[Items listed in a dataset]

——

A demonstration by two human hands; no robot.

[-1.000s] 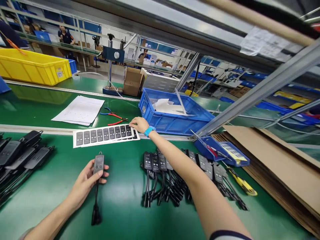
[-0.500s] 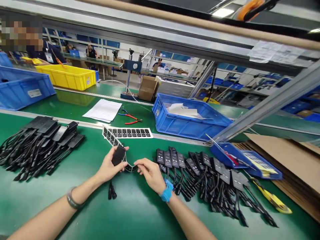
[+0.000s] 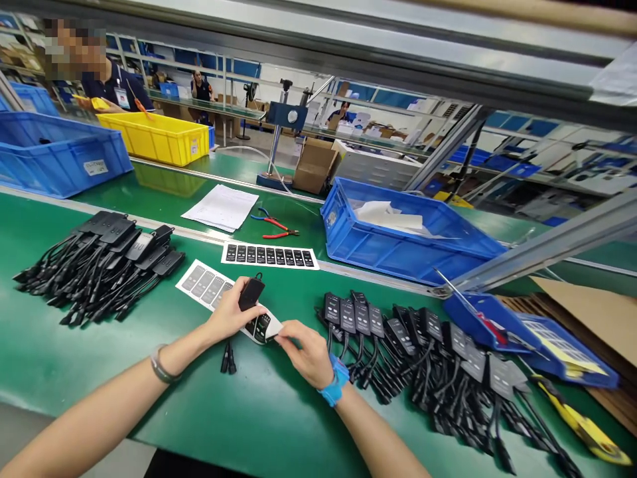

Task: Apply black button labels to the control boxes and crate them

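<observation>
My left hand (image 3: 229,312) is closed around a small black box (image 3: 251,293) with a loop on its top end; its short cables (image 3: 227,358) dangle below the hand. Against that hand lies a strip of stickers (image 3: 202,282), running out to both sides beneath the box. At the strip's right end, my right hand (image 3: 306,348) pinches the corner of a black sticker (image 3: 273,328), which is partly lifted and shows its pale underside. Another sticker strip (image 3: 269,255) lies flat behind the hands. Labelled boxes with cables (image 3: 361,317) lie in rows at right.
Cabled boxes (image 3: 117,236) are heaped at left. Papers (image 3: 221,207), pliers (image 3: 276,226) and a blue bin (image 3: 398,242) stand behind. On the right are a small blue tray (image 3: 562,362), a yellow-handled tool (image 3: 587,425) and cardboard. A co-worker (image 3: 117,86) is beyond a yellow bin (image 3: 154,139).
The strip, bent up on the left before, now lies flatter, and a sticker at its right end has come partly up in my right fingers. The view has shifted slightly.
</observation>
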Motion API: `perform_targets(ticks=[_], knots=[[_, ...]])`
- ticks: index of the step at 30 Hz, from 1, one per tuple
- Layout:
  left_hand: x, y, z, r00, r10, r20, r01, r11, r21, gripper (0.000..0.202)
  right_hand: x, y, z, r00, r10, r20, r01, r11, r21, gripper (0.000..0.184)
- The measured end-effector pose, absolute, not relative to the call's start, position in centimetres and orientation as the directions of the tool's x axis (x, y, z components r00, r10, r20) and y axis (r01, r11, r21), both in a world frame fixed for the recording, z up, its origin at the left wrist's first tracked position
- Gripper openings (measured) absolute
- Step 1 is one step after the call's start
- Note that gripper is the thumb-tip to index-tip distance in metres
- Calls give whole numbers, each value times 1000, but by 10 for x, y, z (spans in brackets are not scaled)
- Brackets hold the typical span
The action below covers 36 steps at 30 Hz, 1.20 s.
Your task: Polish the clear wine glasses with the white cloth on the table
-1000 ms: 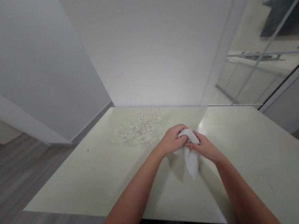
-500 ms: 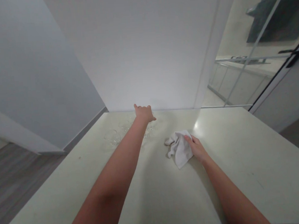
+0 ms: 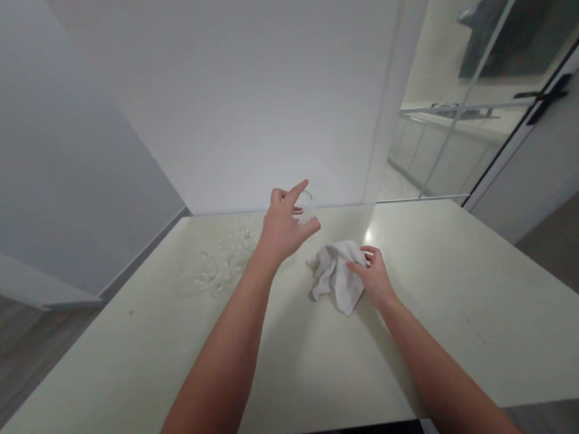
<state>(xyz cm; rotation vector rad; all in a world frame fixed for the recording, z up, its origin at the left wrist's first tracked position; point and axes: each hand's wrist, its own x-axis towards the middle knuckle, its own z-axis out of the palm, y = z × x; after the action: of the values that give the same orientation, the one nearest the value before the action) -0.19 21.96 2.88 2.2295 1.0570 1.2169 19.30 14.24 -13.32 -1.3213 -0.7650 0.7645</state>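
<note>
My left hand is raised near the back of the table, thumb and fingers curved around a clear glass. Only part of the glass's thin rim and side can be made out, since it is see-through. My right hand grips the right edge of a crumpled white cloth, which rests on the tabletop. Several other clear glass pieces sit close together on the left of my left forearm, partly hidden by it; their exact shape is hard to read.
The pale table backs onto a white wall. At the right a glass panel with white bars stands beside a door with a black handle. Grey floor shows at the left.
My left hand has come up and right from the glass pieces, now with a clear glass in it. The right hand's fingers have shifted on the cloth. The view has moved slightly.
</note>
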Motion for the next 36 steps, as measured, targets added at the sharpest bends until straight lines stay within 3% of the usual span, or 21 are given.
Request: perform_targets(ticks=[2, 4, 7, 10, 14, 20, 25, 27, 31, 34, 36], knots=[[-1, 206, 8, 350, 808, 474, 141, -545, 826, 72, 194, 141, -132, 565, 824, 42, -42, 80, -996, 64], [1, 196, -22, 373, 848, 376, -90, -370, 925, 66, 195, 138, -124, 573, 815, 84, -49, 136, -989, 64], [9, 185, -71, 357, 903, 240, -319, -124, 940, 54, 193, 127, -102, 559, 815, 149, -169, 288, -942, 62], [17, 175, -107, 366, 923, 122, -414, 44, 909, 49, 189, 113, -82, 270, 956, 114, -408, 221, -886, 50], [23, 166, -121, 410, 900, 146, -448, 59, 892, 52, 177, 109, -81, 171, 974, 149, -429, 210, -878, 49], [23, 162, -113, 427, 885, 183, -480, 51, 876, 55, 162, 115, -102, 172, 956, 239, -205, 273, -940, 54], [27, 159, -115, 379, 915, 136, -492, 74, 867, 62, 155, 117, -108, 344, 917, 203, -127, 259, -957, 32], [29, 157, -116, 345, 928, 142, -485, 47, 874, 61, 152, 119, -110, 404, 905, 134, -164, 216, -962, 31], [31, 154, -115, 338, 924, 179, -484, 8, 875, 55, 149, 119, -108, 418, 908, -26, -402, 159, -902, 34], [29, 153, -112, 310, 932, 185, -465, -21, 885, 53, 150, 117, -103, 321, 946, 52, -449, 200, -871, 27], [27, 153, -109, 291, 939, 185, -461, -32, 887, 53, 151, 116, -102, 264, 954, 145, -393, 244, -887, 35]])
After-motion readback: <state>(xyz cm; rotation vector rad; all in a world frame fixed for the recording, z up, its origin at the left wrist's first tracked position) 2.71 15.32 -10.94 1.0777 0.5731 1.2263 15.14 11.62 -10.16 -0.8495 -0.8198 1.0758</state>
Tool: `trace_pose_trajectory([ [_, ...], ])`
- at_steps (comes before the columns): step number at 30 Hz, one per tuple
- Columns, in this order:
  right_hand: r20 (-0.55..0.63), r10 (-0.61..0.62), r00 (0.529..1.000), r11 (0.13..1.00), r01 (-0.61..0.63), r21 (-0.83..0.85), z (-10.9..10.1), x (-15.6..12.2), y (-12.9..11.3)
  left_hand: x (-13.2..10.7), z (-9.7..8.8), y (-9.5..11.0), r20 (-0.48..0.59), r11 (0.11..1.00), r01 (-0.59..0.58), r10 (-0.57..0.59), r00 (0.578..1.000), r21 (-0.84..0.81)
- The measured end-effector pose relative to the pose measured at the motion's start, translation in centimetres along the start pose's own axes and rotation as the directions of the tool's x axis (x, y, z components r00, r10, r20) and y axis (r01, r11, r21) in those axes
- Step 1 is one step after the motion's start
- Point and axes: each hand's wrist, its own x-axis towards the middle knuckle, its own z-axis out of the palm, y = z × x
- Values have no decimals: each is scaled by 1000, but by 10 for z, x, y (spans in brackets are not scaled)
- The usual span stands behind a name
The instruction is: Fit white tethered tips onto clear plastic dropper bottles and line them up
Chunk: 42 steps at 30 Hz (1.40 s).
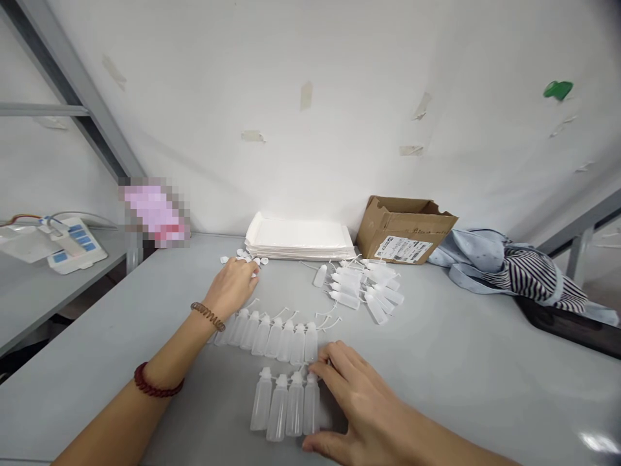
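Observation:
My left hand (231, 286) is at the far side of the table, its fingers curled down among small white caps (264, 261). Whatever its fingertips pinch is hidden. In front of me a short row of translucent plastic dropper bottles (277, 408) lies side by side, nozzles pointing away. My right hand (361, 404) is closed around the row's rightmost dropper bottle (311, 406), index finger by its top and thumb by its base. Just beyond, a longer row of similar bottles (275, 338) with thin strap tails lies partly behind my left wrist.
A loose pile of bottles (349, 285) lies right of centre. Behind it are a stack of white padded envelopes (301, 239) and an open cardboard box (402, 233). Striped and light-blue cloth (524, 268) lies at right over a dark object (572, 327). A white device (77, 246) sits at left.

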Motion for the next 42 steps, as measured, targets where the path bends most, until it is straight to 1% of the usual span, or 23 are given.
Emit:
trace_pose_trajectory([
  [2,-53,-39,998,999,38,-8,1,0,1,0,-2,1,-4,999,24,-24,1000,-36],
  [4,-137,-99,986,995,97,-18,1,-1,2,0,-5,3,-9,995,61,-62,998,-84],
  [6,-221,-170,960,985,170,-19,-1,-1,3,0,-10,4,-11,983,111,-114,993,-146],
  [9,-313,-250,916,965,264,3,-8,-1,4,-3,-21,8,8,944,180,-185,983,-277],
  [11,-359,-295,885,947,320,11,-14,0,6,-7,-29,14,41,908,193,-191,981,-372],
  [13,-401,-330,855,930,368,18,-19,1,7,-13,-37,24,97,851,190,-163,982,-490],
  [14,-416,-332,846,926,377,27,-21,1,8,-17,-41,30,134,805,191,-140,981,-561],
  [16,-444,-309,841,929,368,51,-25,1,9,-25,-47,43,240,577,232,-63,969,-783],
  [17,-454,-293,842,932,356,59,-26,1,10,-29,-49,50,279,455,254,-12,960,-854],
  [18,-461,-282,841,936,347,61,-27,1,10,-33,-49,57,308,341,278,34,951,-898],
  [20,-468,-272,841,941,335,54,-29,-1,11,-40,-49,70,357,166,337,109,928,-927],
  [22,-461,-267,846,945,323,45,-31,-1,12,-45,-47,80,396,47,394,167,903,-918],
  [24,-454,-263,851,949,312,36,-32,-1,12,-48,-44,89,420,-15,433,213,882,-901],
  [28,-440,-262,859,952,303,26,-33,-1,11,-54,-41,100,443,-80,472,238,865,-878],
  [31,-417,-251,874,959,284,17,-34,-1,10,-56,-40,104,445,-129,484,247,861,-866],
  [33,-405,-257,877,959,283,6,-34,-1,10,-57,-40,105,450,-145,491,243,859,-859],
  [42,-337,-347,876,937,338,-85,-35,-1,13,-57,-38,106,500,-74,530,242,831,-845],
])
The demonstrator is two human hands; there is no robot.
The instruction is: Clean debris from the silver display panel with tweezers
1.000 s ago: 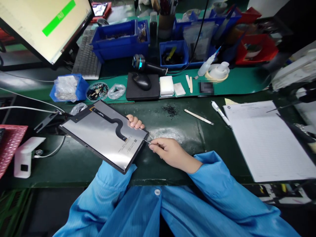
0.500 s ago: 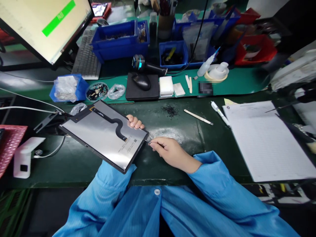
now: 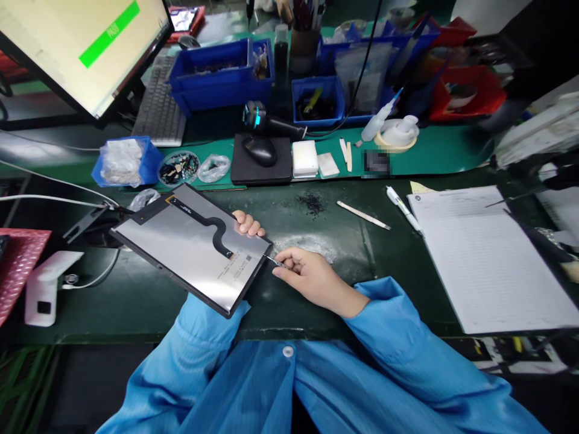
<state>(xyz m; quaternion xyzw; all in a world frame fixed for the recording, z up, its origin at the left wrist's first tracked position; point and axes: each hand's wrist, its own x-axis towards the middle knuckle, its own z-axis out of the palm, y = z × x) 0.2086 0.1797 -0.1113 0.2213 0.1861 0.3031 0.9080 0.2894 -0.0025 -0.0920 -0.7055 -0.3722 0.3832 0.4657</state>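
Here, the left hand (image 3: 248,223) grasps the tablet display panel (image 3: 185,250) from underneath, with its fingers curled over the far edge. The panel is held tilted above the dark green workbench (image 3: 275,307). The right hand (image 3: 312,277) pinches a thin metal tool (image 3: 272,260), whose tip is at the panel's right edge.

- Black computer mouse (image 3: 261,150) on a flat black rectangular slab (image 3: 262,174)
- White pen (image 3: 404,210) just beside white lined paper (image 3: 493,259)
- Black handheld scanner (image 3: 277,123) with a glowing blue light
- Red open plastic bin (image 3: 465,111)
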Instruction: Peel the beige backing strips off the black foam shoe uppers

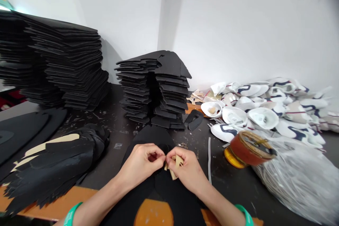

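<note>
My left hand [145, 159] is closed in a pinch, thumb against forefinger; whatever lies between the tips is too small to make out. Close beside it, fingertips almost meeting, my right hand [185, 169] grips several small tan cut pieces [179, 161] that stick out between the fingers. Both hands are over a large black cut sheet [152, 136] spread in front of me, its near part reaching the table edge. An orange-brown patch [153, 213] shows through a gap at the sheet's near end.
Tall stacks of black cut sheets [71, 49] and a smaller black stack [172, 74] stand at the back. Black and tan insole-shaped pieces [58, 152] lie left. To the right are white shoe uppers [235, 116], a glue-stained jar [249, 148] and a clear plastic bag [299, 173].
</note>
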Demonstrator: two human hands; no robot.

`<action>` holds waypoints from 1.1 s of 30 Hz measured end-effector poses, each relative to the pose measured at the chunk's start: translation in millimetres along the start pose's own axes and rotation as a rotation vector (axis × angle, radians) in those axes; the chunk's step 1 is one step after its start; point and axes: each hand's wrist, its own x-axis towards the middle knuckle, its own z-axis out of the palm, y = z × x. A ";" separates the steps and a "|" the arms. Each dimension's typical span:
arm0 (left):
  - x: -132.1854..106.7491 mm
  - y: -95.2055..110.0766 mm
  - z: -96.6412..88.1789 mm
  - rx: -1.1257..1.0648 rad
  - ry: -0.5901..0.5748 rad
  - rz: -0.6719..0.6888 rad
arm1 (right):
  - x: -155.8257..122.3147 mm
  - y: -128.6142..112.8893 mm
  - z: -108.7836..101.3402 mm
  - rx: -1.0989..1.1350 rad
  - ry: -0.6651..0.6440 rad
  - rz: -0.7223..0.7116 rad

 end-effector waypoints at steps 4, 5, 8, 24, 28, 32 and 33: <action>0.5 -4.3 2.2 -0.048 0.003 -0.056 | 1.5 -1.1 2.6 -0.039 0.025 -0.079; 0.8 -5.4 2.2 -0.068 -0.001 -0.068 | 2.2 -1.0 2.7 -0.033 0.031 -0.073; 1.6 -8.1 1.2 -0.168 -0.004 -0.103 | 3.2 -0.1 0.8 0.033 0.043 0.009; -2.2 4.6 -0.3 -0.219 -0.026 0.000 | 9.1 -2.6 -6.2 0.478 -0.062 0.223; -3.6 3.9 1.0 -0.287 -0.026 0.010 | 8.2 -1.7 -7.8 0.476 0.018 0.166; -6.8 7.6 -1.4 -0.332 -0.101 0.023 | 8.3 -0.6 -9.0 0.408 0.077 0.069; -7.3 9.9 -3.4 -0.375 -0.137 0.012 | 8.0 -1.2 -9.9 0.369 0.074 0.024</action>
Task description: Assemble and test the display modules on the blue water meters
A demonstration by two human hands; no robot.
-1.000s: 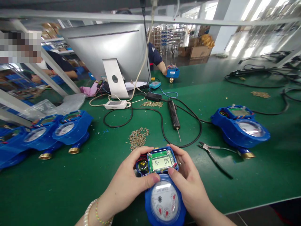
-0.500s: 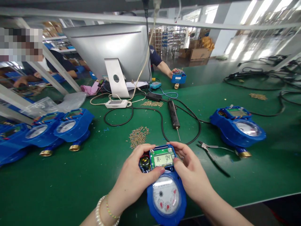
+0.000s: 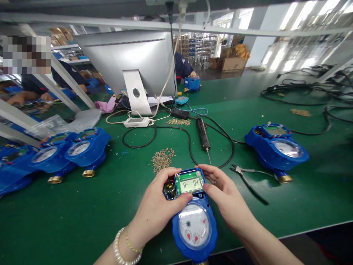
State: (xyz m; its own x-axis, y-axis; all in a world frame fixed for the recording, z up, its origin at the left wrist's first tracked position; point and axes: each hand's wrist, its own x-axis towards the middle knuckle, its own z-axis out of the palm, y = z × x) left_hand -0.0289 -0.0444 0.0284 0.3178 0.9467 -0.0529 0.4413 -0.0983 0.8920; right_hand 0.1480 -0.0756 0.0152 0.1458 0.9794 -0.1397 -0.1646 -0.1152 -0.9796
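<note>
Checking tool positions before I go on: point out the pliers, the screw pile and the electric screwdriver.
pliers (image 3: pixel 240 171), head view, on the pivot joint.
screw pile (image 3: pixel 162 159), head view, on the middle of the heap.
electric screwdriver (image 3: pixel 202 134), head view, on the black grip.

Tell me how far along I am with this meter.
Done: the circuit board sits in the meter, and its screen reads A- 04. In hand: the left hand and right hand grip the meter, thumbs at the board's lower edge. Left, probably: no cover is on the board, and the screws and screwdriver lie untouched behind it.
</note>
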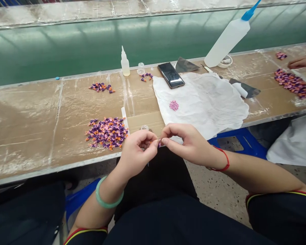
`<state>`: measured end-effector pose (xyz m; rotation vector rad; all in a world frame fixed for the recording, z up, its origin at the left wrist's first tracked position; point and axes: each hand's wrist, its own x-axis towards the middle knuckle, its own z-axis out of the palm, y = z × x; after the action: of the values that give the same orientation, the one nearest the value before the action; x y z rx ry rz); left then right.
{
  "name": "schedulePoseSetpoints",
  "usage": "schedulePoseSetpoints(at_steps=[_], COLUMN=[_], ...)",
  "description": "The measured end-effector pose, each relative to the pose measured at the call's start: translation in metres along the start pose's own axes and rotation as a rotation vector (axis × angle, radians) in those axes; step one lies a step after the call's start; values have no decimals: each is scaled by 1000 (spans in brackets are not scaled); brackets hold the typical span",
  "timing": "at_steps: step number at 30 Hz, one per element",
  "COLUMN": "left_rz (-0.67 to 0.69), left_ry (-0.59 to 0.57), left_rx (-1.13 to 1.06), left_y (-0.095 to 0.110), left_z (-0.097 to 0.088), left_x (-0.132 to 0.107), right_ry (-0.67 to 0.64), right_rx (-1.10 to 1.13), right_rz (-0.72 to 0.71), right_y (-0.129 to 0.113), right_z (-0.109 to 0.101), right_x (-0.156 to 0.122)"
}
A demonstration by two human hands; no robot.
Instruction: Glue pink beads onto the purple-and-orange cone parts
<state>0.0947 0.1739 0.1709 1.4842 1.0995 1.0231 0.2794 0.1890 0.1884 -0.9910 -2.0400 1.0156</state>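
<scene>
A long brown cardboard-topped workbench (28,136) carries a heap of small purple-and-orange pieces (107,132) and a crumpled white sheet (201,102). Over the bench's near edge, the left hand (139,153) and right hand (186,143) are both closed in a pinch, fingertips almost meeting — between them, a tiny purple piece (159,143), too small to see clearly.

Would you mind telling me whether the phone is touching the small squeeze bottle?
Apart. The head view shows the phone well to the right of the small squeeze bottle, with a clear jar standing between them.
</scene>
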Motion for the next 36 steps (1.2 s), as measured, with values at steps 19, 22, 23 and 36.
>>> schedulePoseSetpoints(at_steps=[19,22,23,36], left_rz=[-157,-245,-278,-336], left_ry=[166,181,167,95], left_rx=[-380,-426,-441,-557], left_y=[-29,-38,-41,-48], left_z=[-17,-19,-19,-22], left_x=[-16,-24,-26,-28], right_ry=[-115,-146,-164,-517], right_rx=[-145,-373,-461,-967], right_rz=[-40,-195,-244,-324], right_y=[11,25,30,30], right_z=[-1,1,2,12], right_x=[20,33,39,75])
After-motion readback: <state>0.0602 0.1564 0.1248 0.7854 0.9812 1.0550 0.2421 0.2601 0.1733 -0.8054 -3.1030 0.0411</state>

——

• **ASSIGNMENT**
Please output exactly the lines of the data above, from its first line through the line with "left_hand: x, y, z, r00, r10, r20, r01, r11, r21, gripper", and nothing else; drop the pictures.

• **RESULT OF THIS EXERCISE**
A demonstration by two human hands; no robot.

[-1.000s] 
[-0.500s] 
[+0.000s] 

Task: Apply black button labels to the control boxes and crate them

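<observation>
My left hand (image 3: 229,312) is closed around a small black box (image 3: 251,293) with a loop on its top end; its short cables (image 3: 227,358) dangle below the hand. Against that hand lies a strip of stickers (image 3: 202,282), running out to both sides beneath the box. At the strip's right end, my right hand (image 3: 306,348) pinches the corner of a black sticker (image 3: 273,328), which is partly lifted and shows its pale underside. Another sticker strip (image 3: 269,255) lies flat behind the hands. Labelled boxes with cables (image 3: 361,317) lie in rows at right.
Cabled boxes (image 3: 117,236) are heaped at left. Papers (image 3: 221,207), pliers (image 3: 276,226) and a blue bin (image 3: 398,242) stand behind. On the right are a small blue tray (image 3: 562,362), a yellow-handled tool (image 3: 587,425) and cardboard. A co-worker (image 3: 117,86) is beyond a yellow bin (image 3: 154,139).
The strip, bent up on the left before, now lies flatter, and a sticker at its right end has come partly up in my right fingers. The view has shifted slightly.
</observation>
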Motion API: `perform_targets(ticks=[_], knots=[[_, ...]])`
- ticks: index of the step at 30 Hz, from 1, one per tuple
- Layout:
  left_hand: x, y, z, r00, r10, r20, r01, r11, r21, gripper (0.000..0.202)

This answer requires nothing further.